Через четыре месяца его крестник внезапно умер. Отец страдал невыносимо, а ночью, если даже удавалось уснуть, хрипел и стонал. Исхудал и стал совсем плох.
Что он теперь? Подлечат ли его хоть немного немецкие профессора и прославленные воды?
Лето 47-го сразу же началось с непривычной для Петербурга жары. Город опустел. Кто мог, перебирался в зеленые пригороды. Достоевский снял дачу в Парголове, где продолжал работу над начатым почти одновременно с «Хозяйкой» романом «Неточка Незванова». Трагическая судьба непризнанного гения-музыканта; по-детски влюбленная в него падчерица Неточка, аристократический дом, куда она попадает по воле судьбы, ее новая подружка, властная дочка князя; сокровенный мир детских душ со своими трагедиями: вызревание в Неточке таланта замечательной певицы... Поэтическая история давалась легко; Достоевский начинал чувствовать уверенность в себе, его талант обретал мастерство. Появившиеся в журналах «Деревня» Григоровича, «Бурмистр» Тургенева, «Кто виноват?» Герцена прочитал, высоко оценил, но еще больше укрепился в сознании, что первенство в современной литературе все-таки остается за ним.
Продолжает уговаривать брата Михаила перебираться с семьей в Петербург. Много гуляет и даже принимает участие в местных забавах: собирает деньги в пользу одного парголовского пропойцы, предлагающего посечься за деньги... Да и здоровье как будто начинает устанавливаться.
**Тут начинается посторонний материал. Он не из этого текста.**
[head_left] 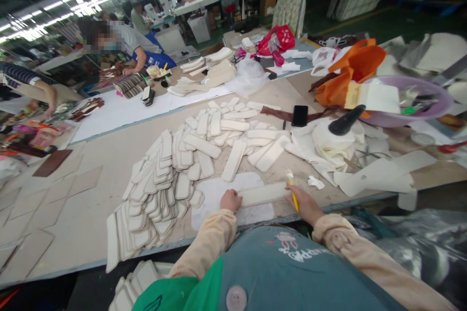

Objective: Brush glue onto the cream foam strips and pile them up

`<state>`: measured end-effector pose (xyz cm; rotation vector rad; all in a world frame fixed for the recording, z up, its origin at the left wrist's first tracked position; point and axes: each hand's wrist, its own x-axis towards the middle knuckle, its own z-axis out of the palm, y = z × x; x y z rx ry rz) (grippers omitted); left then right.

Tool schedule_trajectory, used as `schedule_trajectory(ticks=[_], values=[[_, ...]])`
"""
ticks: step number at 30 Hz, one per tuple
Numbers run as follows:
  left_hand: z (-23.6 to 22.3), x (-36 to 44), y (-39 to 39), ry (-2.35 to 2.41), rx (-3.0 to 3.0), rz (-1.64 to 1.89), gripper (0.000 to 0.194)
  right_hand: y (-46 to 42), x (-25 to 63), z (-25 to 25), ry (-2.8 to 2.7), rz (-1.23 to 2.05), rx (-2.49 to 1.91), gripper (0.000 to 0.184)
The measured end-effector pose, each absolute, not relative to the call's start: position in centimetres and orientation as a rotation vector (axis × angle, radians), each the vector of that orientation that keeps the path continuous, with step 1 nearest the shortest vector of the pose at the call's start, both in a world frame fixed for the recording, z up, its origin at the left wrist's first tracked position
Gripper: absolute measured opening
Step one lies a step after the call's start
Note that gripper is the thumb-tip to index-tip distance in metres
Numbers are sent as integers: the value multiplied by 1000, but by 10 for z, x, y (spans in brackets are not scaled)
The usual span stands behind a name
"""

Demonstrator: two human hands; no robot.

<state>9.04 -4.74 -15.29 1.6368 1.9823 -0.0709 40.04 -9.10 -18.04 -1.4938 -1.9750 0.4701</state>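
A long off-white strip with rounded ends lies on white paper sheets at the table's near edge. My left hand is closed on the strip's left end. At the other end, my right hand grips a small yellow-handled brush, its pale tip pointing away from me. The fingers of that hand also seem to touch the strip. Beyond and to the left spreads a large heap of similar strips, partly stacked in overlapping rows. A crumpled white scrap sits right of the brush.
To the right stand a white container with a black-handled tool, a purple basin and an orange bag. A black phone lies behind the strips. Flat brown pieces cover the left side. Co-workers stand across the table.
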Motion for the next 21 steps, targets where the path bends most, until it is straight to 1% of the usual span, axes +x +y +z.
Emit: schedule_trajectory(ticks=[2, 4, 10, 14, 17, 19, 21], values=[[-154, 92, -49, 1953, 1658, -35, 33, -92, 402, -181, -1984, 459, -1497, 30], [-155, 93, -49, 1930, 1662, -5, 36, -94, 405, -182, -1991, 450, -1502, 30], [-152, 99, -48, 1938, 1599, 136, 26, -99, 412, -179, -1971, 480, -1534, 30], [-140, 107, -50, 1881, 1513, 288, 13, -99, 410, -164, -1878, 545, -1513, 28], [-111, 111, -46, 1749, 1431, 436, 10, -89, 402, -139, -1771, 639, -1449, 30], [-79, 113, -40, 1537, 1289, 668, 16, -77, 391, -116, -1709, 752, -1365, 32], [-40, 115, -30, 1281, 1107, 901, 25, -63, 376, -91, -1629, 912, -1244, 33]])
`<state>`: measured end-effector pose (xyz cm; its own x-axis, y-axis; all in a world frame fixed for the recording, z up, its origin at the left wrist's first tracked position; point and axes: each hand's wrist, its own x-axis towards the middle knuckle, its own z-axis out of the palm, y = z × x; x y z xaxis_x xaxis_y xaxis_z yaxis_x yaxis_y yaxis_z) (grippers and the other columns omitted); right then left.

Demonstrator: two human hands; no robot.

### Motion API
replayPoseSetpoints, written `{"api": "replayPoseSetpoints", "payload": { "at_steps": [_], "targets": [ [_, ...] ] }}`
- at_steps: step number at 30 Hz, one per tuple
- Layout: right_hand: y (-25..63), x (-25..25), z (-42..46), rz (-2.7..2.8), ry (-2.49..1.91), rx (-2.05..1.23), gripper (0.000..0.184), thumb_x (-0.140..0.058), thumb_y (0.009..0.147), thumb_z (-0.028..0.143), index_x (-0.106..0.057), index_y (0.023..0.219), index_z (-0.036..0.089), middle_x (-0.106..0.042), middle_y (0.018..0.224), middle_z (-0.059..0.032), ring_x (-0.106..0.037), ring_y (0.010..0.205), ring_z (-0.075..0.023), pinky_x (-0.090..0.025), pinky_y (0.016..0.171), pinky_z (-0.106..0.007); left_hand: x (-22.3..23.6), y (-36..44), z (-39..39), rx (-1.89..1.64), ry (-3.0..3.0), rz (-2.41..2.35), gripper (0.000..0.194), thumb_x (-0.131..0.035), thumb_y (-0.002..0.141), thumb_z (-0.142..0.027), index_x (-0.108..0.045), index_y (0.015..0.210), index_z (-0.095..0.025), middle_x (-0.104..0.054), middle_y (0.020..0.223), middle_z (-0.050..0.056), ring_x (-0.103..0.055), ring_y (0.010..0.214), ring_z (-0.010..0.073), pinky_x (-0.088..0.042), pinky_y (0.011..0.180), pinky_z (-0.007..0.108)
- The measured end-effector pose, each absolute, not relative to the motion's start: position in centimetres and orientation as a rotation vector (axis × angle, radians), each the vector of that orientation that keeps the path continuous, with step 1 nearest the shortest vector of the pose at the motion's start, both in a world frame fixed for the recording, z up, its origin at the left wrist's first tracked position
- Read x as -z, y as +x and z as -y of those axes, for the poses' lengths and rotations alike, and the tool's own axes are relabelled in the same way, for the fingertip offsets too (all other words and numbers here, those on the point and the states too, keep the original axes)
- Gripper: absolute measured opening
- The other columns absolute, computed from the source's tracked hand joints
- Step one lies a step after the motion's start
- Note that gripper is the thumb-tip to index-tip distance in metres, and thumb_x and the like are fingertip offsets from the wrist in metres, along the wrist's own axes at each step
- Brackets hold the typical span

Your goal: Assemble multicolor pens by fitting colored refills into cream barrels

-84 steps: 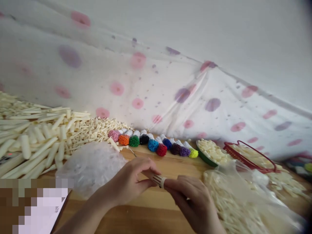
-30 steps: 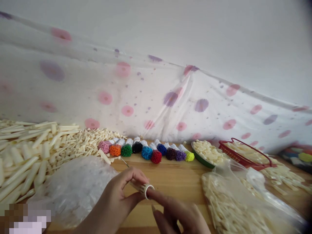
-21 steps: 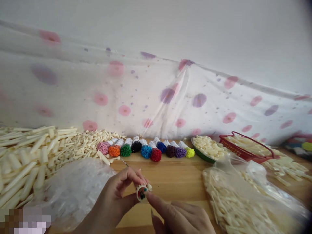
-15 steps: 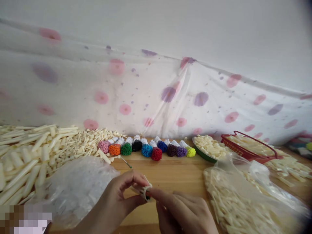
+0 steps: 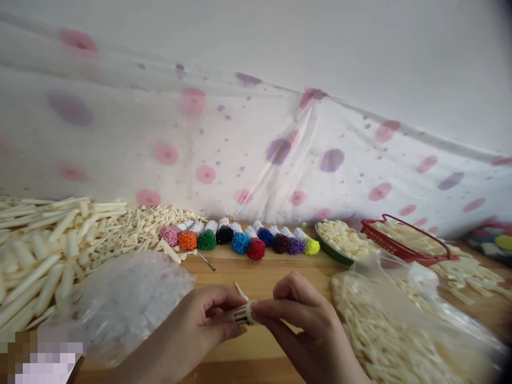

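Note:
My left hand [image 5: 216,314] is closed around a cream multicolour pen barrel [image 5: 243,313], a short tube with long slots and a clip standing up from it. Dark and coloured bits show through the slots. The barrel lies nearly level, its ringed end turned to the right. At that end my right hand [image 5: 298,320] pinches with thumb and index finger; whatever is between those fingertips is hidden. Beyond my hands, a thin white refill with a green tip [image 5: 207,261] lies alone on the wooden table [image 5: 236,274].
Bundles of white refills with coloured tips [image 5: 240,240] line the back. Cream barrels [image 5: 48,272] and small cream parts [image 5: 132,229] are heaped left, behind a clear plastic bag [image 5: 136,298]. To the right are a green-rimmed dish [image 5: 334,255], a red basket [image 5: 388,242] and a bag of cream parts [image 5: 384,320].
The barrel has turned from facing me to lying sideways, showing its slots. My right hand has lifted and turned, from an index finger at the opening to a thumb-and-finger pinch.

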<state>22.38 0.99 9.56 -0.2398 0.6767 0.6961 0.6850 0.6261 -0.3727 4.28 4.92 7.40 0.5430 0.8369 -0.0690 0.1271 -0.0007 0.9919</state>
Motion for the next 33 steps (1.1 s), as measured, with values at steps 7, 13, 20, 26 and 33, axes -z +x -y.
{"api": "replayPoseSetpoints", "payload": {
  "at_steps": [7,13,20,26,33],
  "targets": [
    [22.4,-9.3,-0.9,1.939,-1.191,-0.082,0.016,-0.061,0.080,0.016,-0.075,0.073,0.019,-0.052,0.060,-0.0007,-0.052,0.052,-0.0105,-0.040,0.045,-0.019,-7.6,4.6,-4.7,-0.697,1.522,-0.849,0.019,-0.064,0.075,-0.014,-0.070,0.089,-0.025,-0.073,0.085,-0.004,-0.066,0.088,0.0167,-0.048,0.077,0.024],
    [23.1,-9.8,-0.1,1.947,-1.174,0.023,0.014,-0.060,0.081,0.015,-0.073,0.080,0.020,-0.054,0.063,-0.0008,-0.053,0.054,-0.0108,-0.043,0.049,-0.020,-7.8,4.5,-4.9,-0.741,1.537,-0.800,0.019,-0.067,0.072,-0.014,-0.073,0.087,-0.024,-0.072,0.087,-0.002,-0.065,0.087,0.0184,-0.049,0.079,0.024],
    [23.0,-10.8,0.0,2.121,-1.027,0.313,0.022,-0.052,0.084,0.010,-0.071,0.079,0.020,-0.055,0.058,-0.0008,-0.048,0.053,-0.0112,-0.036,0.045,-0.020,-7.3,4.3,-5.1,-0.683,1.571,-0.762,0.022,-0.065,0.074,-0.013,-0.073,0.087,-0.028,-0.071,0.089,-0.003,-0.064,0.089,0.0171,-0.049,0.079,0.024],
    [23.2,-10.7,0.3,2.167,-1.096,0.293,0.024,-0.050,0.087,0.012,-0.071,0.079,0.020,-0.056,0.059,-0.0009,-0.047,0.055,-0.0118,-0.034,0.046,-0.022,-7.3,4.5,-5.3,-0.650,1.606,-0.772,0.020,-0.066,0.073,-0.014,-0.074,0.086,-0.028,-0.071,0.086,-0.004,-0.064,0.084,0.0163,-0.048,0.076,0.022],
    [23.1,-10.1,0.1,2.179,-1.102,0.337,0.028,-0.046,0.088,0.011,-0.069,0.074,0.019,-0.053,0.058,-0.0008,-0.047,0.055,-0.0124,-0.034,0.046,-0.022,-7.1,4.7,-5.3,-0.681,1.619,-0.790,0.020,-0.065,0.071,-0.012,-0.075,0.079,-0.027,-0.071,0.082,-0.005,-0.065,0.082,0.0165,-0.049,0.074,0.022]
  ]
}}
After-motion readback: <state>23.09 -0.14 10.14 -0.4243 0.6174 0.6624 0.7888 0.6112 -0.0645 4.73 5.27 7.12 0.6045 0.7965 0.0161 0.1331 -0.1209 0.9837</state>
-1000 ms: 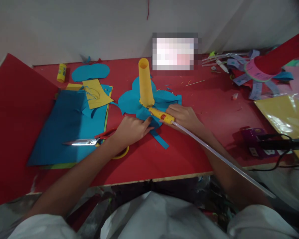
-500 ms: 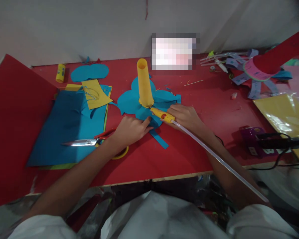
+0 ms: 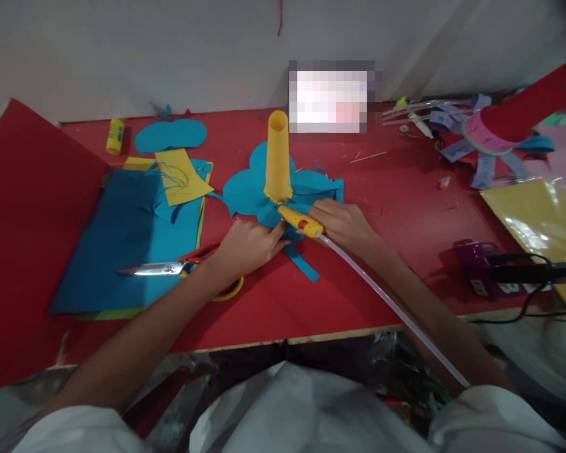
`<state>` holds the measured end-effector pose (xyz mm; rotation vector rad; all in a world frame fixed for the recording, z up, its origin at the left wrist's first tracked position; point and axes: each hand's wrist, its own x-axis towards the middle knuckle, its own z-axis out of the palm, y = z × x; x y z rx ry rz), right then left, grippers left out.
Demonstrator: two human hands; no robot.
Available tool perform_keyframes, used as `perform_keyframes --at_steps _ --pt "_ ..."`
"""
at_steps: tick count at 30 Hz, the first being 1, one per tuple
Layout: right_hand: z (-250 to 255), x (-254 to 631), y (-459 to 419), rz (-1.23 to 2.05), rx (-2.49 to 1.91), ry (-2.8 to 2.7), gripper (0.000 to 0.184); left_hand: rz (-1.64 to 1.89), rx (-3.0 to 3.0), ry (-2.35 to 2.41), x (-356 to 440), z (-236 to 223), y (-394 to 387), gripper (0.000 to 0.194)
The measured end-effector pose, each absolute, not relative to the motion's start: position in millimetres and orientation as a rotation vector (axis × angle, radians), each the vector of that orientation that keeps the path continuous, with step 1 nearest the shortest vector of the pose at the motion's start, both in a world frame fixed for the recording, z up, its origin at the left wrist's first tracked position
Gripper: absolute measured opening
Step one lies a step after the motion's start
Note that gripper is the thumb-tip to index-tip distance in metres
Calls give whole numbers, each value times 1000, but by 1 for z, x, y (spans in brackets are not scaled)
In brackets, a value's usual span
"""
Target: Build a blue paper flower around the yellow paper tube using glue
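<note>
My right hand [image 3: 342, 221] is closed around a yellow hot glue gun [image 3: 306, 224], with a long clear glue stick [image 3: 387, 296] trailing from its back. The gun's nozzle points at the foot of a rolled yellow paper tube [image 3: 278, 157]. This tube stands upright on a blue paper flower [image 3: 244, 192], its notched bottom edge spread on the petals. On the near side, my left hand [image 3: 252, 244] grips the flower's near petal, fingers pressed at its edge. A blue paper strip [image 3: 303, 264] sticks out from under the flower toward me.
Scissors [image 3: 158, 269] lie on blue sheets [image 3: 108, 251] at left, under my left forearm. A glue stick tube [image 3: 115, 136] and blue paper cutout [image 3: 170, 136] are behind. A purple box [image 3: 481, 267] with black cables sits right. A red board [image 3: 33, 251] rises at left.
My right hand and the glue gun have shifted slightly left, bringing the nozzle closer under the tube's foot. The yellow tube now leans less to the left. My left hand stays nearly in place.
</note>
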<state>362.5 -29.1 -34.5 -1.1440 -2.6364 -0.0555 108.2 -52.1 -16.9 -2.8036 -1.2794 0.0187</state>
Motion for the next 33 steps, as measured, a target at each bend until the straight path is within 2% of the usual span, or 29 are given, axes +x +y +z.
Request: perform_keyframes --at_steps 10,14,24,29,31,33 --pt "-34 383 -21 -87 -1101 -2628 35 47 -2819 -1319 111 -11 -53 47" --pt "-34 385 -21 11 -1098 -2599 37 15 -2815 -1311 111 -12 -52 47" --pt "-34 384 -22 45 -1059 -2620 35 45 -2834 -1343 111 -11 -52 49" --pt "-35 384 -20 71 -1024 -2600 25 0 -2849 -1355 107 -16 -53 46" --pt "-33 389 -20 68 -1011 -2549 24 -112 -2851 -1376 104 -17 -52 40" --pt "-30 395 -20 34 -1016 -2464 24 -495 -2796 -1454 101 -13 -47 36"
Словом, жизнь обещает впереди не одни шишки на бедного Макара, но намекает и на кое-что понадежнее.
Как вдруг ему пришлось ненадолго уехать в Петербург — к этому времени он уже снял новую квартиру, в доме Шиля, на углу Вознесенского проспекта и Малой Морской и, конечно, как всегда, с видом на церковь. Он шел по Исаакиевской площади и внезапно почувствовал приближение того тяжелого, неотвратимо надвигающегося изнутри. На счастье, рядом оказался доктор Яновский, который и отвез его к себе домой в тяжелейшем состоянии. Самое страшное, кажется, уже прошло, но пульс все еще был бешеным, все тело содрогалось в конвульсиях. Пришлось «отворять кровь». Аполлон Майков, случайно зашедший по дороге домой к Яновскому, застал Достоевского сидящим с поднятою рукою, из которой лила черная кровь.